December 1, 2020
Dear Literary Folk,
We’re in the last month of 2020, a strange year in so many ways. Despite the necessary social distancing with masks, I am grateful in this pandemic year for the chance via Zoom and other technologies to continue teaching, to be in more regular contact with family, to rethink my priorities and my often unconscious assumptions, and to enjoy a low-key holiday season. Staying away from stores means less exposure both to the virus and to the holiday hype. I also have had the pleasure of extending my COVID-pod to include my daughter, son-in-law, and grandson, who have temporarily moved here from Denver.
2020 in Six Words
The NYT recently asked readers to send in what they were grateful for in 2020 in just six words. Here are a few examples:
The crinkling eye above the mask.
Sunny mornings, a window facing east.
5329 games of solitaire, won 5286.
Postcards crossing the country — real mail.

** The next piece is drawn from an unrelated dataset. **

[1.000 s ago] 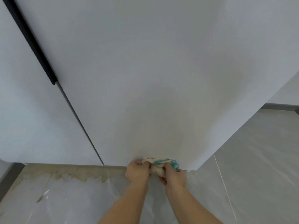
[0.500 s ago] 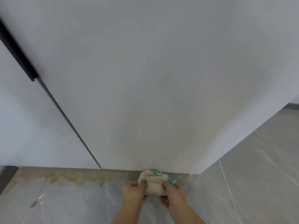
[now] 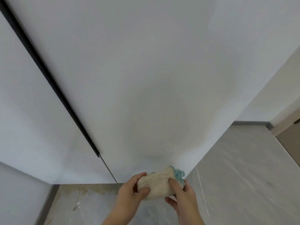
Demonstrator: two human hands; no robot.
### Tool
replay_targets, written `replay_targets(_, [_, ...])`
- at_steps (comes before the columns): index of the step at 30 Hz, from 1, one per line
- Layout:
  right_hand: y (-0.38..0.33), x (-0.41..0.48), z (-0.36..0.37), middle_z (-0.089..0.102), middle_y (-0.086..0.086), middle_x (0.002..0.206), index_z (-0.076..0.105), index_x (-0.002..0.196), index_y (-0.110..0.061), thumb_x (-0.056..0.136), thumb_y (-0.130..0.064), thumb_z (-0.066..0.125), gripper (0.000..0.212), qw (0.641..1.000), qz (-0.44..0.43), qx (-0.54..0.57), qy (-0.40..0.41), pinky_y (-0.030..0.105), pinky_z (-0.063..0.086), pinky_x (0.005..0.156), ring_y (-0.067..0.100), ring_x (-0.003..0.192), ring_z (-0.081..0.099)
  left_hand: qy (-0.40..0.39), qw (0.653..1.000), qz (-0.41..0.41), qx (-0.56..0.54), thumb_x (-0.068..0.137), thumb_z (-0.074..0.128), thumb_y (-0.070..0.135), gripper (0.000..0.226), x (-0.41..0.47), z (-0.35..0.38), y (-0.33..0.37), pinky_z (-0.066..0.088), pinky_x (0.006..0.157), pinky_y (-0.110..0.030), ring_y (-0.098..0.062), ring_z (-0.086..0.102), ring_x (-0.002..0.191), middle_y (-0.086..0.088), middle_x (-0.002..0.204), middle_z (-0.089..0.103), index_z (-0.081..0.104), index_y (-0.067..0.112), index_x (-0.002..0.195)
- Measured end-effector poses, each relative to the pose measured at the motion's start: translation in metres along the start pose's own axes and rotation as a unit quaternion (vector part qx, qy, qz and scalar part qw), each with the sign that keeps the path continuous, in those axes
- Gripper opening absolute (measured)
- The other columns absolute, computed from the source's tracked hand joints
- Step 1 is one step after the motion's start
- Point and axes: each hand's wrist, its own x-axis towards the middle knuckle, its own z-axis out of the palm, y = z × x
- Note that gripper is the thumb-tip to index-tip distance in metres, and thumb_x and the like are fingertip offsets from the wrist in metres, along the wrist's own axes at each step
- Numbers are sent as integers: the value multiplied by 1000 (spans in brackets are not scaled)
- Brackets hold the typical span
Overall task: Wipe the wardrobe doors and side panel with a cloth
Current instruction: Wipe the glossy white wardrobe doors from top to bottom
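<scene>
Wardrobe door behind; cloth gripped between left hand, right hand.

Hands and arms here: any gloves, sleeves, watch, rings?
The left hand and right hand are ungloved, and no rings show. The left forearm and right forearm are uncovered down to the frame edge. No sleeve, watch or bracelet is in view.

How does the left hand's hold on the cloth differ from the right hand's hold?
The left hand grips the cloth at its plain cream end; the right hand grips the end with the blue fringe. The left hand's fingers reach over the top edge; the right hand's fingers curl underneath. Both pinch it with the thumb.
</scene>
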Motion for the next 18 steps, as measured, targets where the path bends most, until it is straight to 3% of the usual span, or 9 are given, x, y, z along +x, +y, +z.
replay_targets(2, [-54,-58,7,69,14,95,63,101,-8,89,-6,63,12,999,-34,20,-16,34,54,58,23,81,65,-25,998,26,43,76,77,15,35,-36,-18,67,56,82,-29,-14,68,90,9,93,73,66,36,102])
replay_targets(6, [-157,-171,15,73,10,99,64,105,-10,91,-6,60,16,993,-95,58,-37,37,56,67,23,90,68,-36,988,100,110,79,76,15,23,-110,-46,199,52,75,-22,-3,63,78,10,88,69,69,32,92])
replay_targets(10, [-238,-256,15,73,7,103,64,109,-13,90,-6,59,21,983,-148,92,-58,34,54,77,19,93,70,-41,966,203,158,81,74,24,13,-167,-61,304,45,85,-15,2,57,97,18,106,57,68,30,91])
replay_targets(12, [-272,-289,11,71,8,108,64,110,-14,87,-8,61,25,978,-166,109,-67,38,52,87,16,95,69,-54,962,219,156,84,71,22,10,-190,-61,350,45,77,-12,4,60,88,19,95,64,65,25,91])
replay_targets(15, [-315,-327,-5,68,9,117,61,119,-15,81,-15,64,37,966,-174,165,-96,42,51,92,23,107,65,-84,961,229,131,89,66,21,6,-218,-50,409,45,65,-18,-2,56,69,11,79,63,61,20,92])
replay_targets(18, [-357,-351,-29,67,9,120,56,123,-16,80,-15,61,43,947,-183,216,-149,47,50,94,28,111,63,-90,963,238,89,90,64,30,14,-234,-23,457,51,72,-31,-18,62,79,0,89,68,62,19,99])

Never been social; now I’m good.
Healthcare workers. Healthcare workers. Healthcare workers.
If any of you are game for this, send to me or Jo-Anne your 2020 thoughts in six words. We’ll include some of these in the January Literary Update. Please include “2020 in Six Words” in your subject line.
Terry Ehret: tehret99@comcast.net
Jo-Anne Rosen: sonomacountyliteraryupdate@gmail.com
My wish for you all: Stay home if you can. Stay safe and healthy. We can do this!
Maya Khosla’s All the Fires of Wind and Light selected for 2020 PEN Oakland/Josephine Miles AwardPEN Oakland, called “The Blue Collar PEN” by The New York Times, is honoring Maya Khosla’s All the Fires of Wind and Light with the Josephine Miles Literary Award.
PEN Oakland’s annual awards ceremony is scheduled to take place online via the Oakland Public Library Rockridge Branch on December 5, 2020, from 2PM-5PM PST.
The award ceremony will be a public event; info on broadcast at Oakland Public Library.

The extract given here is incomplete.